Le principe de la reconstruction par propagation de régions est basé sur le fait que les niveaux de gris des voxels d’un même objet sont regroupés et constituent un maximum d’intensité relatif à la couleur de l’objet. En sélectionnant un voxel et en définissant les bornes inférieure et supérieure de tolérance la propagation de la propriété d’appartenance locale suffit pour la reconstruction. Dans les cas les plus fréquents, les objets à reconstruire sont homogènes et tous les voxels de l’objet sont retenus. L’étape suivante consiste à valider l’appartenance des voxels voisins à partir de la dernière région retenue. Ainsi, de proche en proche, la propriété d’appartenance à un objet devra être attribuée à chacun de ses voxels.

Cet algorithme est particulièrement bien adapté à la reconstruction d’objets de forme ” arborescente ” (arbre bronchique ou système vasculaire pulmonaire). Sous un point de vue du traitement d’images, la difficulté, dans le cas des poumons, réside dans la présence simultanée, dans un même volume, de parenchyme, d’air, et de sang. Or l’identification de ces entités est indispensable pour la mise en œuvre automatisée de la segmentation pulmonaire à partir des données usuelles. Par ailleurs, la taille relativement réduite des lésions pulmonaires oblige à utiliser un algorithme du type ” régions ” plutôt qu’un algorithme du type ” frontière “, l’hypothèse retenue étant que les lésions sont relativement homogènes en densité.
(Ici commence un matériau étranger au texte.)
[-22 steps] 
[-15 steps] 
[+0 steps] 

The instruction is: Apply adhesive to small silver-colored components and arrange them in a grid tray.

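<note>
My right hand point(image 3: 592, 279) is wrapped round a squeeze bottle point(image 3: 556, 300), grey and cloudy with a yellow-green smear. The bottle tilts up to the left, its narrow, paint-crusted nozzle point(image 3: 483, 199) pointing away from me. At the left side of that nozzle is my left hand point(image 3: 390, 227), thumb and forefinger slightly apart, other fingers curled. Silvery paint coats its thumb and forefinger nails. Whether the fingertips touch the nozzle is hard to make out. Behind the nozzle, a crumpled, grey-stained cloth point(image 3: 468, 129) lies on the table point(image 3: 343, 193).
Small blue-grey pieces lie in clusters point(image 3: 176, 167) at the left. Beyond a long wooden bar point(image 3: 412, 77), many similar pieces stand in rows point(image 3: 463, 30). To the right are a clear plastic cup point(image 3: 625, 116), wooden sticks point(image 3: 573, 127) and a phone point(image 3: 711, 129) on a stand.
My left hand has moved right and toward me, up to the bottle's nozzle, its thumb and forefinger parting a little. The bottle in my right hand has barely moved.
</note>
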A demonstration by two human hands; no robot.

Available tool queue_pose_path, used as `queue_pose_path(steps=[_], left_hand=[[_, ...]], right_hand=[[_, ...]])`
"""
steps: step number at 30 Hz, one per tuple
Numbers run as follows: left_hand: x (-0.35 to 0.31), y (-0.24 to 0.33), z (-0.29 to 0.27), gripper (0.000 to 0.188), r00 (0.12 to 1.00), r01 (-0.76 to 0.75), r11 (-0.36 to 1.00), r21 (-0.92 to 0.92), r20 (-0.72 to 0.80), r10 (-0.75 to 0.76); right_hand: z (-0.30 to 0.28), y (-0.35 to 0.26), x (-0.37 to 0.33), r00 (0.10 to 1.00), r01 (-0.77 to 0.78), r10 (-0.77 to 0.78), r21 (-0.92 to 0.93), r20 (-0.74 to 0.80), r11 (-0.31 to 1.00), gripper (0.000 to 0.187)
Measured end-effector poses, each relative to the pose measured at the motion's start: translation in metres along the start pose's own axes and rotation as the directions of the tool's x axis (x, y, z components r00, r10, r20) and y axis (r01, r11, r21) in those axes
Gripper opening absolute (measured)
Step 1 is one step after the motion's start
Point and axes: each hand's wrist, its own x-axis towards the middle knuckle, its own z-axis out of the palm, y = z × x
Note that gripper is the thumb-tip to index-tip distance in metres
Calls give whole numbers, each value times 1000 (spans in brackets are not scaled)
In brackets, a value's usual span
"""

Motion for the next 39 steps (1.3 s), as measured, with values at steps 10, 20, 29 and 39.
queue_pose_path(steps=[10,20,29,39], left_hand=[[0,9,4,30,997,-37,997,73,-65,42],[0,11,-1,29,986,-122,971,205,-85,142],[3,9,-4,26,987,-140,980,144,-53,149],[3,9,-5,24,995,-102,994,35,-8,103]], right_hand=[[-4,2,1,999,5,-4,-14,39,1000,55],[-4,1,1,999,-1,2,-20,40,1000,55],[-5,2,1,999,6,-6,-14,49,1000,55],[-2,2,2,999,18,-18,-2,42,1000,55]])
Le système informatique développé pour la localisation des lésions pulmonaires, comporte les étapes de ” reconstruction volumique du poumon “, ” reconstruction volumique des lésions “, ” segmentation automatisée du volume pulmonaire “, ” mise en correspondance des masques de segmentation et du volume reconstruit ” et enfin, ” superposition géométrique des lésions et des masques “. La difficulté, d’un point de vue du traitement d’images, étant la localisation précise du système vasculaire, une approximation géométrique d’aide à l’opérateur a été retenue comme approche finale. La méthode proposée conduit à une localisation dont la précision est inférieure à 5 mm.

La localisation segmentaire précise des lésions pulmonaires est assurée par un algorithme de fusion de données : aux schémas classiques des segmentations de chaque poumon, on superpose la reconstruction volumique lui correspondant. Par des déformations globales on assure une superposition aussi précise que possible des contours des masques pulmonaires avec les bords du parenchyme reconstruit. La précision obtenue semble amplement suffisante pour des applications en chirurgie ou en radiothérapie.

[1] Samuel Merran, Angel Osorio, Olivier Bedelet : ” 3D Localization on Pulmonary Nodules : PC Based 3D Reconstruction Algorithm and Realistic Display “, infoRAD, RSNA’99 Chicago, Novembre 1999. Cette communication a reçu un ” certificate of merit ” de RSNA’99.